Both the `vocabulary` and `merges` dictionaries required to implement the `encode` and `decode` methods. Let's implement them and see if they work.

In [7]:
def encode(text, merges):
	res = list(text.encode('utf-8'))
	for pair, replacement in merges.items():
		res = merge(res, pair, replacement)
	return res

def decode(elems, vocabulary):
	res = b''.join(bytes(vocabulary[e]) for e in elems)
	return res.decode('utf-8')

text = 'this is a test to see if it works °å^○ⁿ·'
encoded = encode(text, merges)
decoded = decode(encoded, vocabulary)
print(f'Original text: {text}')
print(f'Encoded text: {encoded}')
print(f'Decoded text: {decoded}')

Original text: this is a test to see if it works °å^○ⁿ·
Encoded text: [116, 104, 499, 385, 115, 265, 285, 271, 116, 380, 304, 101, 385, 102, 385, 116, 32, 119, 277, 107, 115, 32, 194, 176, 195, 165, 94, 226, 151, 139, 226, 129, 191, 194, 183]
Decoded text: this is a test to see if it works °å^○ⁿ·


And that's it! We have implemented a simple BPE tokenizer and trained it to create 2000 new tokens from the dataset of Spanish novels.

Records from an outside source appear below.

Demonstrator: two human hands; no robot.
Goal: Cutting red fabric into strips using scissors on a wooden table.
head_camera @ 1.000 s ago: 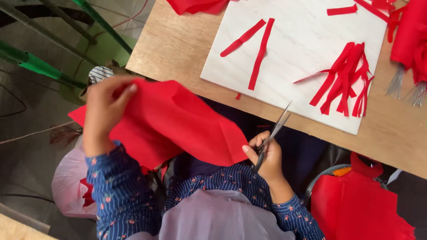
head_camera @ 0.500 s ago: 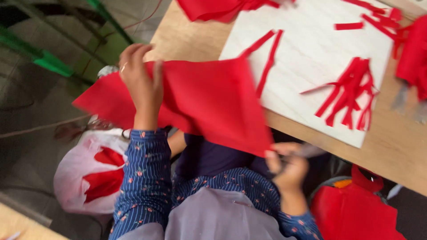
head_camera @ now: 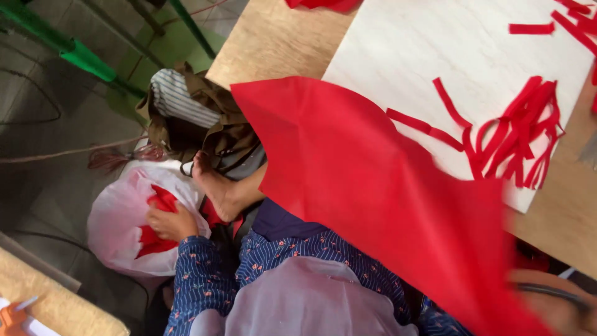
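Observation:
A large red sheet (head_camera: 373, 186) drapes from the white board (head_camera: 435, 50) over the table edge and down onto my lap. My left hand (head_camera: 171, 224) is down at the floor, in the mouth of a white plastic bag (head_camera: 118, 230), its fingers buried among red scraps (head_camera: 152, 239). What those fingers hold is hidden. My right hand (head_camera: 556, 308) is blurred at the bottom right, just under the sheet's lower corner, closed around the dark handle of the scissors (head_camera: 550, 291). A bunch of cut red strips (head_camera: 516, 137) lies on the board.
The board rests on a wooden table (head_camera: 273, 37). Under the table's edge sit a brown and striped cloth bag (head_camera: 193, 115) and a bare foot (head_camera: 221, 186). Green metal bars (head_camera: 81, 56) cross the floor at top left. Another wooden surface with an orange tool (head_camera: 12, 317) is at bottom left.
My left hand let go of the raised red sheet and dropped to the plastic bag on the floor. The sheet fell flat across the board's edge and my lap. The view shifted down and left.

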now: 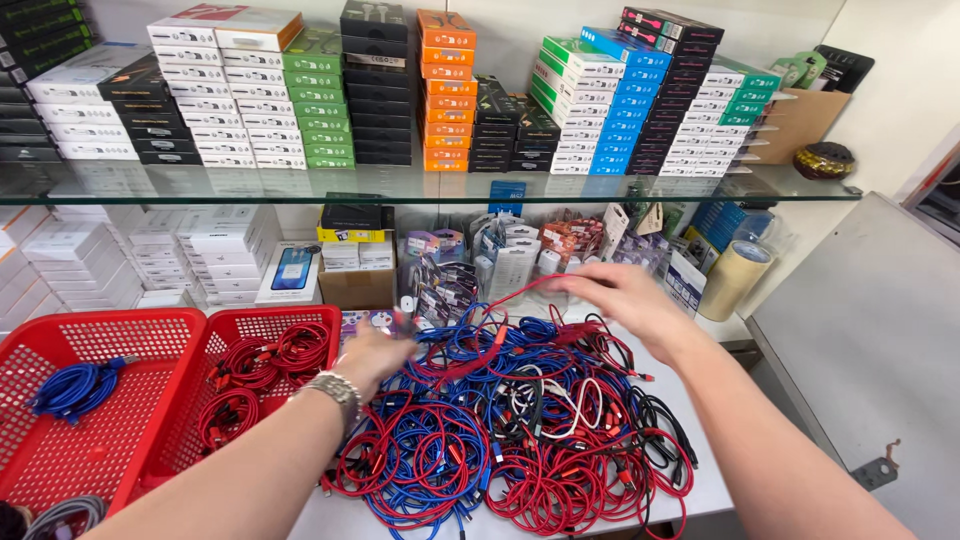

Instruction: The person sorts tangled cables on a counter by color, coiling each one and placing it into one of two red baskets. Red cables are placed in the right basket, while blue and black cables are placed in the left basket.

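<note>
Fingers of the right hand (625,300) pinch one end of a red cable (490,340), lifted clear of the tangled pile of red, blue, black and white cables (510,430) on the desk (700,480), while the left hand (375,355), blurred, seems closed on its other end. Stretched between both hands, the cable stands apart from the heap. Beside it, two red baskets (195,325) keep coiled blue cables (75,388) and red coils (260,365) separate by colour.

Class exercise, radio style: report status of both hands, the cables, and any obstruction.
Left hand and right hand stretch one red cable above the tangled cable pile. Two red baskets at left. Nothing blocking.
</note>
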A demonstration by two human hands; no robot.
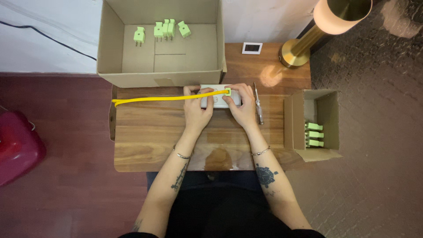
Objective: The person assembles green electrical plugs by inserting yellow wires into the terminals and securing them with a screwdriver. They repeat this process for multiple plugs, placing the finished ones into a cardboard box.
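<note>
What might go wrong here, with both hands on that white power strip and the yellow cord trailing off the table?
The yellow cord runs past the table's left edge, so a snag could tug the green plug from under the right hand. The left hand grips the white power strip only at one end; it might slide. The screwdriver lies close beside the right hand and could be knocked away.

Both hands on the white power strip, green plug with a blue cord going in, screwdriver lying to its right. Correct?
Not quite: the cord is yellow, not blue, as the head view shows. The rest holds: left hand and right hand rest on the white power strip, green plug at it, screwdriver to its right.
</note>
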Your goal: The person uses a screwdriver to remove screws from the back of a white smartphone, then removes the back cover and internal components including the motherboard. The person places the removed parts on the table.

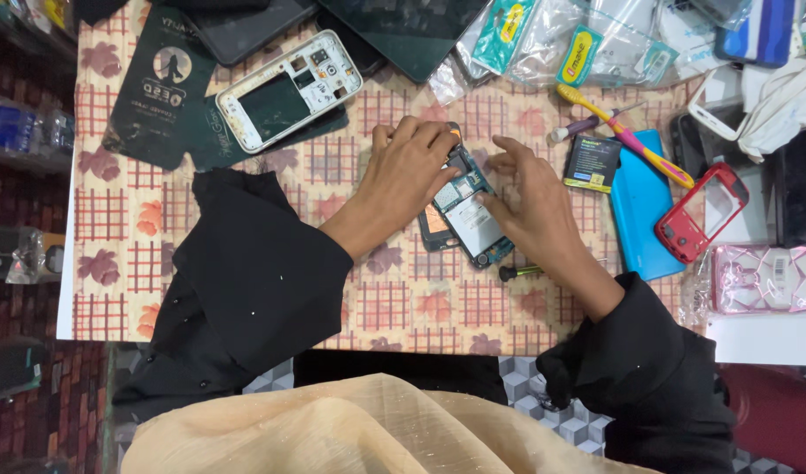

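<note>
An opened phone with its blue circuit board exposed lies in the middle of the patterned tablecloth. My left hand rests over its upper end, fingers curled on the edge. My right hand touches the board's right side with thumb and fingertips. A small screwdriver lies on the cloth just under my right wrist. Both of my arms are in black sleeves.
A white phone frame lies at upper left on dark packaging. Right of my hands sit a small battery, a yellow-pink toothbrush, a blue slab, a red phone shell, a pink case. Plastic bags lie along the far edge.
</note>
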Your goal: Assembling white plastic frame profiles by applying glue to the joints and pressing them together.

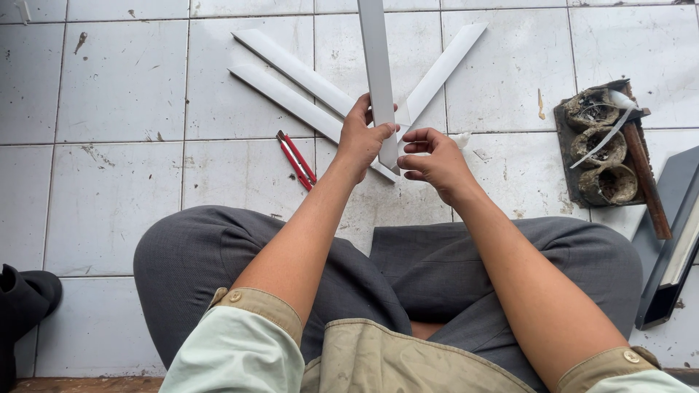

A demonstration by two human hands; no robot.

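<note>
Strip (377,73) is standing nearly upright between the two hands, its lower end cut to a slant and sitting just above the tiled floor (109,182). The left hand (362,138) is wrapping round it near that lower end, fingers closed on the white face. The right hand (435,161) is hovering just beside the cut tip, fingers curled and pinched together; whether it is touching the strip or holding some small bit, I cannot tell.

Judging by its look, the strip is a light, stiff, hollow plastic profile, smooth and likely a little slippery, with a sharp mitred point. Taking it low, as the left hand is doing, is keeping the long upper part from swaying.

Three more strips (291,73) are lying fanned on the tiles behind, their ends meeting under the hands. A red cutter (295,159) is lying near the left wrist. To the right, a dark tray (568,156) with grimy pots is sitting well apart, and grey profiles (673,240) are leaning by the knee. Open tiles are lying to the left.
</note>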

Note that generating a tokenizer is a slow process (it took us 4 hours in a M2 Macbook Pro) even on a tiny dataset like ours. Doing this at large scale requires figuring out more complex processes that parallelize the search for the most common pair of elements and way more computational resources. This is why most people use pre-trained tokenizers such as [OpenAI's tiktoken](https://github.com/openai/tiktoken) or Google's [SentencePiece](https://github.com/google/sentencepiece).

The biggest problem with these tokenizers is that they are mostly trained over English text, which means that they are not very good at tokenizing text in other languages (including programming languages). Plus, tokenization is at the root of many AI problems such as:
* Not being able to perform simple arithmetic like 123 + 456, because maybe the tokenizer splits 123 as "12" and "3".
* Not being able to perform simple string operation like counting, spelling or reversing sentences.

It is one of the most hated pieces of the current status of AI, and ideally having alternatives to attention mechanisms that can handle arbitrarily longer sequences and being able to use character-level tokenization would be a huge step forward. However, this is the best we got so far.